Hello and welcome to A Faith that Obeys Podcast. If you are just joining us here, let me bring you up to speed on where we are in our lengthy series about water baptism which we started back in Podcast 012 – The Proponents.
We began by reviewing a good number of objections to baptism as a part of the salvation experience, then we looked at infant baptism and original sin, followed by the methods of baptism in our last podcast. Today, we enter the home stretch of our series as we begin to discuss the purpose of water baptism as revealed in the New Testament.
In our last Podcast, we learned the correct method of baptism is by complete immersion in water. A person submits themselves to this activity after they experience the four other steps in the Biblical Plan of Salvation. In this plan, we see that someone who wants to become a disciple of Jesus must hear the Gospel, accept the Gospel, repent of their sin, confess with their mouth (and with their repentant lifestyle) “Jesus is Lord,” and then make the decision to take the final step of obedience to Christ’s command and be baptized.
Before we begin our study about the pro-proponents side of the argument, I want to do a little reset and take a 30,000 foot review of our debate topic and then move into the scriptures which teach us about the nature and purpose of water baptism.
As we have seen in our study about the debate of whether water baptism is necessary for salvation, we find two clearly defined responses to that question. “Yes it is.” And. “no it is not.”
A Quick Review
In the first part of this series, we took a long, careful, honest and thoughtful look at the reasons our first group of proponents say “No, water baptism is not necessary.” We used a really good article from GotQuestions.Org as our framework. I think the author did an admirable job of presenting the classic argument and used a good number of scriptures to support his view.
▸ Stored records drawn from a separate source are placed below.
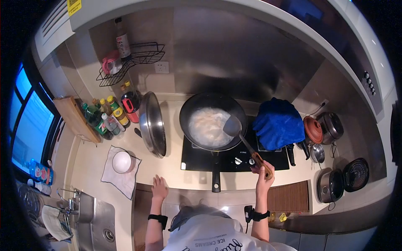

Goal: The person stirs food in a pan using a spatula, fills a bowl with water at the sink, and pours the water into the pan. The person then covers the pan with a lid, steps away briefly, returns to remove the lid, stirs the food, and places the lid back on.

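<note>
My right hand (264, 170) is wrapped round the wooden handle of a metal spatula (232, 126). The spatula's blade is at the right side of the pale, cloudy food (209, 126) inside a black wok (188, 104). The wok sits on the left part of the black stove (193, 161), its handle pointing toward me. My left hand (159, 188) rests at the counter's front edge, left of the wok handle, fingers apart and holding nothing.
Left of the wok a large metal lid (151, 124) stands upright. Further left are a white bowl (122, 162) on a cloth (130, 180), several bottles (118, 111) and a sink (98, 217). A blue cloth (278, 124) covers something on the right burner; cookers (331, 187) stand beyond.
</note>
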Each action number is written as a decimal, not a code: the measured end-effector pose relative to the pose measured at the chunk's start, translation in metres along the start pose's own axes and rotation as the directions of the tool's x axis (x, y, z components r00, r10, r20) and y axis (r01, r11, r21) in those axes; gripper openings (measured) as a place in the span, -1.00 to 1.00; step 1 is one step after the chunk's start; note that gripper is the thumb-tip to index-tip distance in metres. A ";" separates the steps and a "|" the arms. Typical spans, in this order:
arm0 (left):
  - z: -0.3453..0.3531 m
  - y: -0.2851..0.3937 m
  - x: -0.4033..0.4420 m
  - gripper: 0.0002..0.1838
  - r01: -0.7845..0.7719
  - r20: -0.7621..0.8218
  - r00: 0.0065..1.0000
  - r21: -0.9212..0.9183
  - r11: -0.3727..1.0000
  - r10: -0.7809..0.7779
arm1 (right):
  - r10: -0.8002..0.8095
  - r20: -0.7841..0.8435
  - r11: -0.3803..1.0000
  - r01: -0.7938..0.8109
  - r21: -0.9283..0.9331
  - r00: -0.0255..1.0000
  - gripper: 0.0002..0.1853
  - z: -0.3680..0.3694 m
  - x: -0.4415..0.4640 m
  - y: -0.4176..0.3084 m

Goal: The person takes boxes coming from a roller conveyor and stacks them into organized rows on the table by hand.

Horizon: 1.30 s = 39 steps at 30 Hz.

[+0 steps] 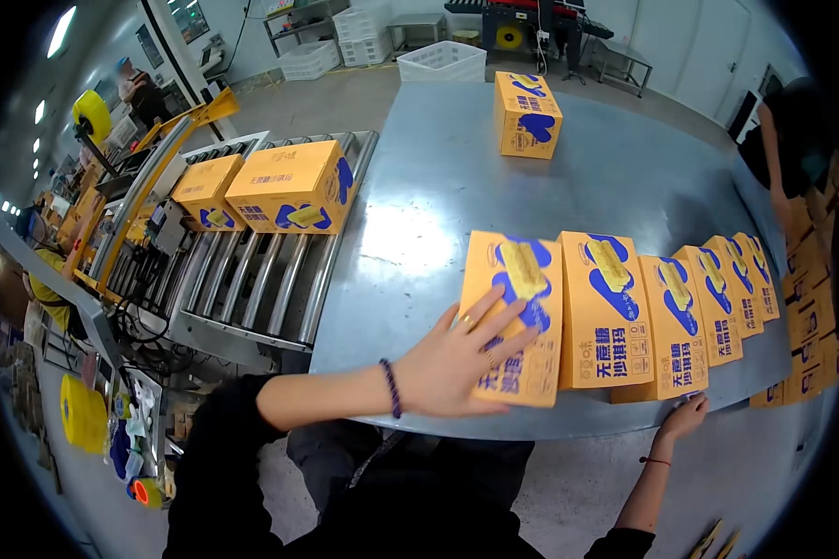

Even before I discovered his article, I was very familiar with each of the claims and very familiar with the approach. The information was nothing new or surprising. He used the same common answers and common scriptures evangelicals usually employ for this debate but I think it was organized very well.
Three Problematic Tactics
In this debate, Evangelicals use three tactics to form their conclusions. The first tactic is they label baptism a “work of man” and dismiss it as a requirement based on that claim. As we have seen, it is impossible for baptism to be a command of Christ and a work of man at the same time. The two are mutually exclusive. If we start our reasoning with that false premise, “baptism is a work,” the conclusion is false as well.
The second tactic involves the scriptures they choose to explain why baptism is not necessary. These scriptures, by-and-large, are not about baptism at all. In fact, in all but one of the scriptures our author used in his presentation, the word baptism was never even mentioned. Anti-baptism proponents tend to avoid the multitude of scriptures which speak directly and specifically about baptism. How can we possibly build a credible case while avoiding the very scriptures which speak clearly on that topic, using that word?